> YOUR TASK:
Repeat all the data word for word.

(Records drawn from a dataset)
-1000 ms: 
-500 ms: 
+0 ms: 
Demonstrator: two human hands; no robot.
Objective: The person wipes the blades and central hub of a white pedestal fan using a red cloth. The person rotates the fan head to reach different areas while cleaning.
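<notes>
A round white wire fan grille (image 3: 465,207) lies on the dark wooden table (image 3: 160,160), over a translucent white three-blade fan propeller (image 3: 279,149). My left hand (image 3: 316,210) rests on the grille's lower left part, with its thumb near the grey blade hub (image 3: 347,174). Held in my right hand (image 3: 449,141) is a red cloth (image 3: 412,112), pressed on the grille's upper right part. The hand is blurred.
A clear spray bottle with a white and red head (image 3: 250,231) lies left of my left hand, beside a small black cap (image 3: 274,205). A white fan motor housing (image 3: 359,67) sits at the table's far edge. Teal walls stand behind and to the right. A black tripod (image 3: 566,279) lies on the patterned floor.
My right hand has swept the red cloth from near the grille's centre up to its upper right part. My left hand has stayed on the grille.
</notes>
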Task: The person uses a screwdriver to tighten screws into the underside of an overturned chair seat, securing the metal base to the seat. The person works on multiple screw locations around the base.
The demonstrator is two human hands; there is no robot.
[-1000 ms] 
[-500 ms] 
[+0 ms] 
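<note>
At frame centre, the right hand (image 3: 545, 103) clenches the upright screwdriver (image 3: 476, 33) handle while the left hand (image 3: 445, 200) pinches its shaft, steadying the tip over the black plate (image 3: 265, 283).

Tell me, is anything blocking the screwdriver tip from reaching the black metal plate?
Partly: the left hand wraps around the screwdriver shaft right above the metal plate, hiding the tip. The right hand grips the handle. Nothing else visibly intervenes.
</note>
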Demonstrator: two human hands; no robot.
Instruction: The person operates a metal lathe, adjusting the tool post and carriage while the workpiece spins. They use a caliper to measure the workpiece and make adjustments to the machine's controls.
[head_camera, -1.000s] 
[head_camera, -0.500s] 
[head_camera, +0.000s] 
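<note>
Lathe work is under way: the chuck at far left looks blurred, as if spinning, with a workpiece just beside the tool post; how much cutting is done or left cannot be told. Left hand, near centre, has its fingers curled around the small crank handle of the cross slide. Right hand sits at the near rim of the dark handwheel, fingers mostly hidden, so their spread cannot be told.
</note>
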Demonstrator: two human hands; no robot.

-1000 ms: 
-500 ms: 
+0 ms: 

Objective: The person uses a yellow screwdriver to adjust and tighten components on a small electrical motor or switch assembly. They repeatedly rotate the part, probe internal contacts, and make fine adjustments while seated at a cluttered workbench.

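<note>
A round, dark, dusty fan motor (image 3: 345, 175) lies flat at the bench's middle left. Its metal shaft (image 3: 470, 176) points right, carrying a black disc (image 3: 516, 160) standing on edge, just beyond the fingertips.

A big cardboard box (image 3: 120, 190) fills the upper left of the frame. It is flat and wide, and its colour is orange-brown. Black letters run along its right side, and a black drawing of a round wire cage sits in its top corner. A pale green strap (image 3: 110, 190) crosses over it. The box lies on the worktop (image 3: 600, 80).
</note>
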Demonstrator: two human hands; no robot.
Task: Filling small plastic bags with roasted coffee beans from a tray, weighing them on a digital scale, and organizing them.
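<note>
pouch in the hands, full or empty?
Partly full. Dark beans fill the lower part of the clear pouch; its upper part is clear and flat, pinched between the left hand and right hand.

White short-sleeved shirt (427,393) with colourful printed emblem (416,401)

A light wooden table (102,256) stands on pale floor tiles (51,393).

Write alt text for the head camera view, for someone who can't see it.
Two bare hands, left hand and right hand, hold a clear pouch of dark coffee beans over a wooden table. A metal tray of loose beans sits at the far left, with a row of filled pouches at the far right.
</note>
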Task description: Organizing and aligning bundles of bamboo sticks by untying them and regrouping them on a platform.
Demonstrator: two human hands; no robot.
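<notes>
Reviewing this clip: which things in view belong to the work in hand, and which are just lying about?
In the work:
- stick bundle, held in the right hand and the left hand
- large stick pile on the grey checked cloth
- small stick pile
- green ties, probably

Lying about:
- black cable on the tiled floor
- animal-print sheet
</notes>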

> RESULT OF THIS TASK:
-1000 ms: 
-500 ms: 
+0 ms: 
Demonstrator: two human hands; no robot.
Objective: The person wipes the blades and central hub of a white pedestal fan using a red cloth. The person rotates the fan head to reach different areas while cleaning.
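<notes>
A round white wire fan grille (image 3: 465,207) lies on the dark wooden table (image 3: 160,160), over a translucent white three-blade fan propeller (image 3: 279,149). My left hand (image 3: 316,210) rests on the grille's lower left part, with its thumb near the grey blade hub (image 3: 347,174). Held in my right hand (image 3: 449,141) is a red cloth (image 3: 412,112), pressed on the grille's upper right part. The hand is blurred.
A clear spray bottle with a white and red head (image 3: 250,231) lies left of my left hand, beside a small black cap (image 3: 274,205). A white fan motor housing (image 3: 359,67) sits at the table's far edge. Teal walls stand behind and to the right. A black tripod (image 3: 566,279) lies on the patterned floor.
My right hand has swept the red cloth from near the grille's centre up to its upper right part. My left hand has stayed on the grille.
</notes>
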Task: The person uses a screwdriver to tighten screws into the underside of an overturned chair seat, securing the metal base to the seat. The person works on multiple screw locations around the base.
The demonstrator is two human hands; there is no robot.
[-1000 ms] 
[-500 ms] 
[+0 ms] 
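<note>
At frame centre, the right hand (image 3: 545, 103) clenches the upright screwdriver (image 3: 476, 33) handle while the left hand (image 3: 445, 200) pinches its shaft, steadying the tip over the black plate (image 3: 265, 283).

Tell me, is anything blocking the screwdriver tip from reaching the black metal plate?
Partly: the left hand wraps around the screwdriver shaft right above the metal plate, hiding the tip. The right hand grips the handle. Nothing else visibly intervenes.
</note>
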Demonstrator: two human hands; no robot.
Instruction: The person operates a metal lathe, adjusting the tool post and carriage while the workpiece spins. They use a caliper to measure the workpiece and make adjustments to the machine's controls.
[head_camera, -1.000s] 
[head_camera, -0.500s] 
[head_camera, +0.000s] 
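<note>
Lathe work is under way: the chuck at far left looks blurred, as if spinning, with a workpiece just beside the tool post; how much cutting is done or left cannot be told. Left hand, near centre, has its fingers curled around the small crank handle of the cross slide. Right hand sits at the near rim of the dark handwheel, fingers mostly hidden, so their spread cannot be told.
</note>
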Demonstrator: two human hands; no robot.

-1000 ms: 
-500 ms: 
+0 ms: 

Objective: The person uses a yellow screwdriver to adjust and tighten components on a small electrical motor or switch assembly. They repeatedly rotate the part, probe internal contacts, and make fine adjustments while seated at a cluttered workbench.

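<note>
A round, dark, dusty fan motor (image 3: 345, 175) lies flat at the bench's middle left. Its metal shaft (image 3: 470, 176) points right, carrying a black disc (image 3: 516, 160) standing on edge, just beyond the fingertips.

A big cardboard box (image 3: 120, 190) fills the upper left of the frame. It is flat and wide, and its colour is orange-brown. Black letters run along its right side, and a black drawing of a round wire cage sits in its top corner. A pale green strap (image 3: 110, 190) crosses over it. The box lies on the worktop (image 3: 600, 80).
</note>
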Demonstrator: two human hands; no robot.
Task: Filling small plastic bags with roasted coffee beans from a tray, weighing them on a digital scale, and organizing them.
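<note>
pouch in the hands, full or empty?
Partly full. Dark beans fill the lower part of the clear pouch; its upper part is clear and flat, pinched between the left hand and right hand.

White short-sleeved shirt (427,393) with colourful printed emblem (416,401)

A light wooden table (102,256) stands on pale floor tiles (51,393).

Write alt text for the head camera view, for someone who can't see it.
Two bare hands, left hand and right hand, hold a clear pouch of dark coffee beans over a wooden table. A metal tray of loose beans sits at the far left, with a row of filled pouches at the far right.
</note>
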Task description: Organizing and aligning bundles of bamboo sticks by untying them and regrouping them on a platform.
Demonstrator: two human hands; no robot.
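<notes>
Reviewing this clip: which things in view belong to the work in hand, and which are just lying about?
In the work:
- stick bundle, held in the right hand and the left hand
- large stick pile on the grey checked cloth
- small stick pile
- green ties, probably

Lying about:
- black cable on the tiled floor
- animal-print sheet
</notes>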

Nothing more is needed to complete the output.